Thrust 2: Causal Analysis — Where Do Flips Come From?

Goal: Localize which components (layers/heads/paths) cause paraphrase-driven answer flips while vision focus stays stable.

Core idea

Treat the VLM as a causal system. Paraphrases are interventions on the text stream; we measure how effects propagate through text encoding, cross-modal fusion, and decoding.

Methods

  • Structural Causal Model (SCM): Formalizes variables and pathways (image → vision encoder; paraphrase → text encoder; fusion; decoding).
  • Activation Patching: Replace selected activations (e.g., specific cross-attention heads) with those from another paraphrase; observe answer changes.
  • Token Ablation: Remove or alter differing tokens in paraphrase pairs; measure necessity for flips (negation, scope markers, synonyms).
  • Region-Constrained Evaluation: Clamp visual features to ROI to test decoupling (attention stability with answer flips).
  • Mediation Analysis: Decompose total paraphrase effect into direct (text-only) vs. indirect (via fusion) components.

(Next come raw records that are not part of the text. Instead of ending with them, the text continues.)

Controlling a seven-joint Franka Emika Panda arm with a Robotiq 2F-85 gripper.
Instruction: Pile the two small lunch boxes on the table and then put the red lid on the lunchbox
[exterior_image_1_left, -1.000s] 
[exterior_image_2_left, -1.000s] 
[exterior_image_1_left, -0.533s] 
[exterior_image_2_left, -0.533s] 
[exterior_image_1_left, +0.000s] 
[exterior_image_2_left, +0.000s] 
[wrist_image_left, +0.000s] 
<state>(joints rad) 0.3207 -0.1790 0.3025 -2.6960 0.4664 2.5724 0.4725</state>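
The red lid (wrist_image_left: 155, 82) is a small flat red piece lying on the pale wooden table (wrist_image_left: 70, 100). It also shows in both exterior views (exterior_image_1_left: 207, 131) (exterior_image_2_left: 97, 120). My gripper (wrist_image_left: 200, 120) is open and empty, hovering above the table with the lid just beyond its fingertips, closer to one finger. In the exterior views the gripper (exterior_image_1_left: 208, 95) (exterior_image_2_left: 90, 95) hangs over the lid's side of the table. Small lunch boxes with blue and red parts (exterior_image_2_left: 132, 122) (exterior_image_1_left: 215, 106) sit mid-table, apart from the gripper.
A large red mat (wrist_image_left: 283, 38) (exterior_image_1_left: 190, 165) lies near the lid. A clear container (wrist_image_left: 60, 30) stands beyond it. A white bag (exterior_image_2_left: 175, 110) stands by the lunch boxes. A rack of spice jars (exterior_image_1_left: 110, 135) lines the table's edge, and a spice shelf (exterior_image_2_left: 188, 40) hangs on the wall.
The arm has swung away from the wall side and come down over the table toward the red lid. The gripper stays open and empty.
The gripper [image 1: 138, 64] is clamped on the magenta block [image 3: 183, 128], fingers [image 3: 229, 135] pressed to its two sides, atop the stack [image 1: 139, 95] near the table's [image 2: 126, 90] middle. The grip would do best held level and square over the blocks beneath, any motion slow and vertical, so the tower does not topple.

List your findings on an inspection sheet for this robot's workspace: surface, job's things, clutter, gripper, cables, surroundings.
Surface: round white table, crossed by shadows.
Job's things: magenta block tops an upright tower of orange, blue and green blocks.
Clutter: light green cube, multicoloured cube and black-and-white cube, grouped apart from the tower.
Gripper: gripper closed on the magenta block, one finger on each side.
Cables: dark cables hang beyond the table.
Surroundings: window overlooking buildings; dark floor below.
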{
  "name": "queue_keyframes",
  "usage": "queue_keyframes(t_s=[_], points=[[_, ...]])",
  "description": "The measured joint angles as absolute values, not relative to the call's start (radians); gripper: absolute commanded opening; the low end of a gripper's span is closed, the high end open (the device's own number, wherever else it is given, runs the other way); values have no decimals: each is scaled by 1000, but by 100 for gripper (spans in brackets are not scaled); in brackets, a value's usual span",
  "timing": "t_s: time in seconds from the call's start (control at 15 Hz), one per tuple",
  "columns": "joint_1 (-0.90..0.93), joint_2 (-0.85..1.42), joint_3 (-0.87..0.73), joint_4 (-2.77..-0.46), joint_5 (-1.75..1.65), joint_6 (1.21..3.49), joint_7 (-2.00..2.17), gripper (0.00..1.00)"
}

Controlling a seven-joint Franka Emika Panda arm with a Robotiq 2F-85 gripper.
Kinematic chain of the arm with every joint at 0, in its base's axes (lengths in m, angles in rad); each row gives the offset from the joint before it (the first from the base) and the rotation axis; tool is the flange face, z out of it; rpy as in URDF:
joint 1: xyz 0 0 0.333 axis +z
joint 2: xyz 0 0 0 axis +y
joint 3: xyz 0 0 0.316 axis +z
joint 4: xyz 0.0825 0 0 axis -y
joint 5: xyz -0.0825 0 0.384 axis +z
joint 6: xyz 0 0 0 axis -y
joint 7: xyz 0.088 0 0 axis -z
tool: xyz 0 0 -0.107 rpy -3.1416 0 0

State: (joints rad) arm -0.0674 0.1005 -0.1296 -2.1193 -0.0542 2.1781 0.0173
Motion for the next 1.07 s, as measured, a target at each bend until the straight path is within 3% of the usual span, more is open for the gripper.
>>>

Early expectations (to validate)

  • Divergence hotspots in cross-attention (layers 12–16 for MedGemma; 8–12 for LLaVA-Rad).
  • Negation tokens have outsized causal importance; lexical swaps smaller but non-trivial.
  • Vision encoder features remain highly similar across paraphrases (>0.9 sim).

Outputs

  • Layer/head attribution atlas for paraphrase sensitivity.
  • Quantified Natural Direct/Indirect Effects (NDE/NIE) per phenomenon.
  • Validation of explanation faithfulness via interventions vs. saliency.

Decisions / TODOs

  • Standardize divergence metric (e.g., answer flip indicator, logit delta).
  • Batch-efficient patching implementation; caching strategy for fusion states.
  • Controls: identity/random patching baselines; complementary head patching.
  • Public toolkit release with examples and unit tests.